Произведение Д. В. Аверкиева обратило на себя внимание его современников. Драма с огромным количеством действующих лиц и постоянно меняющимся местом действия была сложна для постановки. Несмотря на это, она была поставлена в Александрийском театре в Санкт-Петербурге (шла 13, 20 и 31 декабря 1865 г.) и Малом театре в Москве в 1865–1881 гг.[1366] Это, безусловно, говорит об оценке пьесы, которую ей дали власти.
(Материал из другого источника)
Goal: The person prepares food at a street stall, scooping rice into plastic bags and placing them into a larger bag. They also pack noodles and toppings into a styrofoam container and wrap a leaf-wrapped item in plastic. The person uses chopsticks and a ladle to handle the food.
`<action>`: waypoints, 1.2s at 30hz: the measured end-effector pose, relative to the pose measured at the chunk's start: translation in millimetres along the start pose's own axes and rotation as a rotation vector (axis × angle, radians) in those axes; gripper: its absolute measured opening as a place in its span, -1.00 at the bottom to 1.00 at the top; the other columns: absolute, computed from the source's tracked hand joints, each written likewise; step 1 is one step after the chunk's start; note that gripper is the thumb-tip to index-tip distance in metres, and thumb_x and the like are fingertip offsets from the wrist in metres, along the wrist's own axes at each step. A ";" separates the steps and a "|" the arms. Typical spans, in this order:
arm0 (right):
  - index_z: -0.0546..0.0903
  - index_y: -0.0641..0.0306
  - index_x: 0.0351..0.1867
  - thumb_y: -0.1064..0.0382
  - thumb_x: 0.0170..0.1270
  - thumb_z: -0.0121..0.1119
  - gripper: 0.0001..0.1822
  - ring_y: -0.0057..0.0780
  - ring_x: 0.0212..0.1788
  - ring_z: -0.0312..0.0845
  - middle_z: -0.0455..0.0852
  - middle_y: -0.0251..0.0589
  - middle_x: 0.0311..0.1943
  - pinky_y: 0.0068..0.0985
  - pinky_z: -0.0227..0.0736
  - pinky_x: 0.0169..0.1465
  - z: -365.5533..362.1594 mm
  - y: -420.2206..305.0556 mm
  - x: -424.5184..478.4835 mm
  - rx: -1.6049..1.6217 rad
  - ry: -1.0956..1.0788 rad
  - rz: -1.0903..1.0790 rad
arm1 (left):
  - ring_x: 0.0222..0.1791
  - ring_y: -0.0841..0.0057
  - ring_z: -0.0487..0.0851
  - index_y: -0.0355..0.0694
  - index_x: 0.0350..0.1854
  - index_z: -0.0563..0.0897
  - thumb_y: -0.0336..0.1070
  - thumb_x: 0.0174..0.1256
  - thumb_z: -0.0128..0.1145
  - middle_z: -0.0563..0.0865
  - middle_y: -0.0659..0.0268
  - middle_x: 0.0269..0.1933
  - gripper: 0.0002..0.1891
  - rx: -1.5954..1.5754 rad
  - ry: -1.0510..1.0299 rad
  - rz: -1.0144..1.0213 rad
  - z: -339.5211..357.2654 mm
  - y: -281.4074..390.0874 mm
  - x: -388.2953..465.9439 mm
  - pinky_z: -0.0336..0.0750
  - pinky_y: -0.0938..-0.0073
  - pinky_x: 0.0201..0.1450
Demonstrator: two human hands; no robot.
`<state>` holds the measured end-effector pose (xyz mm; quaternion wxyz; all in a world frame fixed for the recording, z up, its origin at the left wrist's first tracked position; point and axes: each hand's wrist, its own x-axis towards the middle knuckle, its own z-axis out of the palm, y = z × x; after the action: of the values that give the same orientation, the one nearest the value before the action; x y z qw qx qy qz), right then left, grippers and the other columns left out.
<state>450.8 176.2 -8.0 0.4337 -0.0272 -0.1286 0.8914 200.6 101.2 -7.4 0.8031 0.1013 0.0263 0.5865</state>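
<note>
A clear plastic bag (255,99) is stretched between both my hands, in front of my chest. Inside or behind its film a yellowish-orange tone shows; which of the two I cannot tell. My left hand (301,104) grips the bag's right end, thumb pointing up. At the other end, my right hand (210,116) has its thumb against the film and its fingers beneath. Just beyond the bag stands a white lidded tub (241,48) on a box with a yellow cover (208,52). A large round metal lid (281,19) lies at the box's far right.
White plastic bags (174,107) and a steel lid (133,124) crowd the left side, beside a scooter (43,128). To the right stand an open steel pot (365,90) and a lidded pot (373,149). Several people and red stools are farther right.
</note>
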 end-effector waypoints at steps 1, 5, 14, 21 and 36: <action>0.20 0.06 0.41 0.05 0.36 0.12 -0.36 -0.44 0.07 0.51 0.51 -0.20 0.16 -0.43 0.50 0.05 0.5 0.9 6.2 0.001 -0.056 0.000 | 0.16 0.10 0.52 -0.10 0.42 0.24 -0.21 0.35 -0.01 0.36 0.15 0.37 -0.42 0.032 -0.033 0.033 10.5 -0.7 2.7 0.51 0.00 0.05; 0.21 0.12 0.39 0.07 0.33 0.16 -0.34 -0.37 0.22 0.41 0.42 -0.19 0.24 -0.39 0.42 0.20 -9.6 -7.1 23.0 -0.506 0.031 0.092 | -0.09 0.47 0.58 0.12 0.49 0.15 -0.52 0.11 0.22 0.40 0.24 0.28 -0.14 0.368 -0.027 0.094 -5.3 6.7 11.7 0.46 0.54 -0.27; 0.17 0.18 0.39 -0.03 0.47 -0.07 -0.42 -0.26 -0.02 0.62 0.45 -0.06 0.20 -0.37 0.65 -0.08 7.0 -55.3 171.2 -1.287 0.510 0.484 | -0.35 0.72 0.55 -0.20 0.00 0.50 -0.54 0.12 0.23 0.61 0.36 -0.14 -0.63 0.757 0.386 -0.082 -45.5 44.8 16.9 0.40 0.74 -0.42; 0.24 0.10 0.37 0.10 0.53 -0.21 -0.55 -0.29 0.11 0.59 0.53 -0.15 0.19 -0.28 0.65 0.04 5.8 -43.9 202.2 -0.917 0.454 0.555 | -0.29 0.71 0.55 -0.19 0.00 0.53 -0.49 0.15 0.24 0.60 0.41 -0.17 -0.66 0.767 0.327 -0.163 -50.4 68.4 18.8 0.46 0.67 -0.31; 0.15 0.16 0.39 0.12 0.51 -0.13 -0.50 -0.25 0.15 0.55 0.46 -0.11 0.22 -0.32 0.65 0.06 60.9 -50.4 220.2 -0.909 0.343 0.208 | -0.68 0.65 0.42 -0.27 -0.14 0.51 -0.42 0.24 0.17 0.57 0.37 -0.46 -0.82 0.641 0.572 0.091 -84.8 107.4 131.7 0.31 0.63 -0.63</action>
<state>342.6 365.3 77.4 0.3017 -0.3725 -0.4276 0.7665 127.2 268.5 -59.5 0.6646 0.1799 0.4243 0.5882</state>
В свою очередь, из революционно-демократического лагеря на Д. В. Аверкиева обрушилась ожесточенная критика. Известный литературный критик-нигилист Д. И. Писарев бранил автора как за содержание пьесы, так и за ее литературные качества. По его мнению, Д. В. Аверкиев недостаточно показал роль народа в борьбе с Мамаем. Несправедливость этого утверждения осталась на совести Д. И. Писарева, который признавался, что сам русских летописей не читал и читать не станет, не замечая, что тем самым демонстрировал всем свою ограниченность. Критик также упрекал драматурга в неоправданном многословии. По мнению Д. И. Писарева, оно было вызвано желанием получить большой гонорар. Желая любой ценой уничтожить драматурга, критик без всяких объяснений и совершенно незаслуженно обвинил его в «мракобесии и сикофанстве»[1367]. Эти неизвестно откуда взявшиеся обвинения были убийственны в глазах как революционно настроенных демократов, так и либералов. Злоба, с которой Д. И. Писарев обрушился на Д. В. Аверкиева, говорит об абсолютном неприятии критиком благоговейного отношения драматурга к такому знаковому событию, как Куликовская битва. Особое раздражение у Д. И. Писарева вызывала сцена, где подчеркивалась роль преподобного Сергия Радонежского как духовного вождя Руси.
Не оставил своих попыток переоценки русской истории и Н. И. Костомаров. В своей новой работе им была дана еще более жесткая оценка как политике Дмитрия Ивановича, так и его личным качествам[1368]. По мнению историка, «он не только не умел достигать своих целей, но даже упускал из рук то, что ему доставляли обстоятельства; он… раздражал Орду, но не воспользовался ее временным разорением, не предпринял мер к обороне против опасности; и последствием всей его деятельности было то, что разоренная Русь опять должна была ползать и унижаться перед издыхающей Ордой»[1369]. Передача княжеских доспехов воеводе Михаилу Бренку получила у Н. И. Костомарова негативное истолкование: «Такое переряжение могло быть только из трусости»[1370]. С удовольствием Н. И. Костомаров описывал бегство москвичей в битве, не замечая того факта, что летописец относил этот эпизод ко времени до начала битвы. Критикуя «Сказание о Мамаевом побоище» за недостоверность, Н. И. Костомаров признавал правдоподобными его важные известия (удар засадного полка) и не отрицал большое влияние Куликовской победы на дальнейшее развитие борьбы за освобождение от ига.
Своеобразным ответом Н. И. Костомарову стало исследование о Куликовской битве князя Н. С. Голицына в его «Русской военной истории»[1371]. Оно заложило начало изучению военного искусства великого князя Дмитрия Донского. За исключением общеизвестных к тому времени сведений источников, работа князя Н. С. Голицына имела подробную военно-тактическую характеристику поля боя, анализ маршрутов движения противников к Куликову полю и сам ход битвы. Военный историк доказал продуманность действий великого князя.